» **INSTRUCTIONS TO FOLLOW**:
Every single record needs to be restated word for word.

» **DATA EXTRACTS**:
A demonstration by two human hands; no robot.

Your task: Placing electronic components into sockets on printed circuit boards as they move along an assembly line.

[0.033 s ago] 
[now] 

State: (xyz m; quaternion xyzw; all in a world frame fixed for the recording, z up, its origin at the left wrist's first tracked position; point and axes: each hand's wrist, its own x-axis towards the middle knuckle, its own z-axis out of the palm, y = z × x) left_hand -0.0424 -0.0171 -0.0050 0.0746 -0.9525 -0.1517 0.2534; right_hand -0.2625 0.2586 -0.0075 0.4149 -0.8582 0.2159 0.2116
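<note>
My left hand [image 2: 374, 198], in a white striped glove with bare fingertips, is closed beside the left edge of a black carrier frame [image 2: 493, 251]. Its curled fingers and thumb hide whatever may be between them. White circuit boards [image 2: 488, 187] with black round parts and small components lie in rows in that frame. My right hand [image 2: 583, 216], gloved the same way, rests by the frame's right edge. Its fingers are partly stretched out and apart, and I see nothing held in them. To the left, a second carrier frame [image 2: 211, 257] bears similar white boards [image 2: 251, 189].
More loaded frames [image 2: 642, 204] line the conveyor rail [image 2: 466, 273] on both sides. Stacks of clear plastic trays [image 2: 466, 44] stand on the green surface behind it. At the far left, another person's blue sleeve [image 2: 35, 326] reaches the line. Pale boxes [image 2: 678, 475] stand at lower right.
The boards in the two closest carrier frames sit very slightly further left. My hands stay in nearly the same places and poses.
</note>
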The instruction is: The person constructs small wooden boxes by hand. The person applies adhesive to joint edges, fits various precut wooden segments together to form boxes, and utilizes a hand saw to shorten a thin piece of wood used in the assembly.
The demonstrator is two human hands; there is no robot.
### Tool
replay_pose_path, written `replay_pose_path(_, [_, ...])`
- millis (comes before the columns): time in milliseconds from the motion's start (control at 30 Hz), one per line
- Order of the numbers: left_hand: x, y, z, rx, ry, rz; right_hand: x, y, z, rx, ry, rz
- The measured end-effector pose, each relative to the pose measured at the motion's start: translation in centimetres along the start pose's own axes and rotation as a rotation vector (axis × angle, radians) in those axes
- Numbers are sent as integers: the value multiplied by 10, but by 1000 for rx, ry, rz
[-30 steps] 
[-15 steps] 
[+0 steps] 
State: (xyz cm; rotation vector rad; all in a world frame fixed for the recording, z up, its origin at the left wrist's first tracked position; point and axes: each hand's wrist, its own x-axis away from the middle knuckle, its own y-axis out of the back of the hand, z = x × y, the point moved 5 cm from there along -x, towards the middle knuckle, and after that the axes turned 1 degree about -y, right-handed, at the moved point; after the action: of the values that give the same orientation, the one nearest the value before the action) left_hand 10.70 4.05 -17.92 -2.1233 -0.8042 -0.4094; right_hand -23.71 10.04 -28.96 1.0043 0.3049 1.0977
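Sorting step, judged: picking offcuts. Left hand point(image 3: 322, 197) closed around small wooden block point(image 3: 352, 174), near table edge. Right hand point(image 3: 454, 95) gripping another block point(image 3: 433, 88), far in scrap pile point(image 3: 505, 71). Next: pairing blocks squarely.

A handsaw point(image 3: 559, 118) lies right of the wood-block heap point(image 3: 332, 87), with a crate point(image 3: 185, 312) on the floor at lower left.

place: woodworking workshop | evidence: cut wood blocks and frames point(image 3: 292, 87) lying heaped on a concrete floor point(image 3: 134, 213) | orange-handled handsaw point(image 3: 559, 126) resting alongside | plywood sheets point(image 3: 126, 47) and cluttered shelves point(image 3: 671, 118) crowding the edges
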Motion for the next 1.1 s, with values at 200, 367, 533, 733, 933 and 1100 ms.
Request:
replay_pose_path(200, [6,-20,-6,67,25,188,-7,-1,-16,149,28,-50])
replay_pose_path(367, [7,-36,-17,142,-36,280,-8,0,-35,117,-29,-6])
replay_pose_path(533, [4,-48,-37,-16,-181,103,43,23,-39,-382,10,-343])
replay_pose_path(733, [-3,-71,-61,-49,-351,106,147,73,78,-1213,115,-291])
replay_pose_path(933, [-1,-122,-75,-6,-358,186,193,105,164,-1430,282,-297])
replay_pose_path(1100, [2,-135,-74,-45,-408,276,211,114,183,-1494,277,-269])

» **THE COMPLETED TASK**:
A demonstration by two human hands; no robot.

Your task: Placing electronic components into sockets on printed circuit boards as they move along an assembly line.

[0.033 s ago] 
[now] 

State: (xyz m; quaternion xyzw; all in a world frame fixed for the recording, z up, its origin at the left wrist's first tracked position; point and axes: each hand's wrist, its own x-axis towards the middle knuckle, its own z-axis out of the palm, y = z × x) left_hand -0.0424 -0.0171 -0.0050 0.0746 -0.9525 -0.1517 0.2534; right_hand -0.2625 0.2586 -0.0075 0.4149 -0.8582 0.2159 0.2116
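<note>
My left hand [image 2: 374, 198], in a white striped glove with bare fingertips, is closed beside the left edge of a black carrier frame [image 2: 493, 251]. Its curled fingers and thumb hide whatever may be between them. White circuit boards [image 2: 488, 187] with black round parts and small components lie in rows in that frame. My right hand [image 2: 583, 216], gloved the same way, rests by the frame's right edge. Its fingers are partly stretched out and apart, and I see nothing held in them. To the left, a second carrier frame [image 2: 211, 257] bears similar white boards [image 2: 251, 189].
More loaded frames [image 2: 642, 204] line the conveyor rail [image 2: 466, 273] on both sides. Stacks of clear plastic trays [image 2: 466, 44] stand on the green surface behind it. At the far left, another person's blue sleeve [image 2: 35, 326] reaches the line. Pale boxes [image 2: 678, 475] stand at lower right.
The boards in the two closest carrier frames sit very slightly further left. My hands stay in nearly the same places and poses.
</note>
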The instruction is: The person constructs small wooden boxes by hand. The person applies adhesive to joint edges, fits various precut wooden segments together to form boxes, and utilizes a hand saw to shorten a thin piece of wood used in the assembly.
The demonstrator is two human hands; there is no robot.
### Tool
replay_pose_path, written `replay_pose_path(_, [_, ...])`
- millis (comes before the columns): time in milliseconds from the motion's start (control at 30 Hz), one per line
- Order of the numbers: left_hand: x, y, z, rx, ry, rz; right_hand: x, y, z, rx, ry, rz
- The measured end-effector pose, each relative to the pose measured at the motion's start: translation in centimetres along the start pose's own axes and rotation as a rotation vector (axis × angle, radians) in those axes
- Numbers are sent as integers: the value multiplied by 10, but by 1000 for rx, ry, rz
[-30 steps] 
[-15 steps] 
[+0 steps] 
State: (xyz cm; rotation vector rad; all in a world frame fixed for the recording, z up, its origin at the left wrist's first tracked position; point and axes: each hand's wrist, its own x-axis away from the middle knuckle, its own y-axis out of the back of the hand, z = x × y, the point moved 5 cm from there along -x, towards the middle knuckle, and after that the axes turned 1 degree about -y, right-handed, at the moved point; after the action: of the values that give the same orientation, the one nearest the value before the action) left_hand 10.70 4.05 -17.92 -2.1233 -0.8042 -0.4094; right_hand -23.71 10.04 -28.96 1.0043 0.3049 1.0977
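Sorting step, judged: picking offcuts. Left hand point(image 3: 322, 197) closed around small wooden block point(image 3: 352, 174), near table edge. Right hand point(image 3: 454, 95) gripping another block point(image 3: 433, 88), far in scrap pile point(image 3: 505, 71). Next: pairing blocks squarely.

A handsaw point(image 3: 559, 118) lies right of the wood-block heap point(image 3: 332, 87), with a crate point(image 3: 185, 312) on the floor at lower left.

place: woodworking workshop | evidence: cut wood blocks and frames point(image 3: 292, 87) lying heaped on a concrete floor point(image 3: 134, 213) | orange-handled handsaw point(image 3: 559, 126) resting alongside | plywood sheets point(image 3: 126, 47) and cluttered shelves point(image 3: 671, 118) crowding the edges
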Motion for the next 1.1 s, with values at 200, 367, 533, 733, 933 and 1100 ms.
Request:
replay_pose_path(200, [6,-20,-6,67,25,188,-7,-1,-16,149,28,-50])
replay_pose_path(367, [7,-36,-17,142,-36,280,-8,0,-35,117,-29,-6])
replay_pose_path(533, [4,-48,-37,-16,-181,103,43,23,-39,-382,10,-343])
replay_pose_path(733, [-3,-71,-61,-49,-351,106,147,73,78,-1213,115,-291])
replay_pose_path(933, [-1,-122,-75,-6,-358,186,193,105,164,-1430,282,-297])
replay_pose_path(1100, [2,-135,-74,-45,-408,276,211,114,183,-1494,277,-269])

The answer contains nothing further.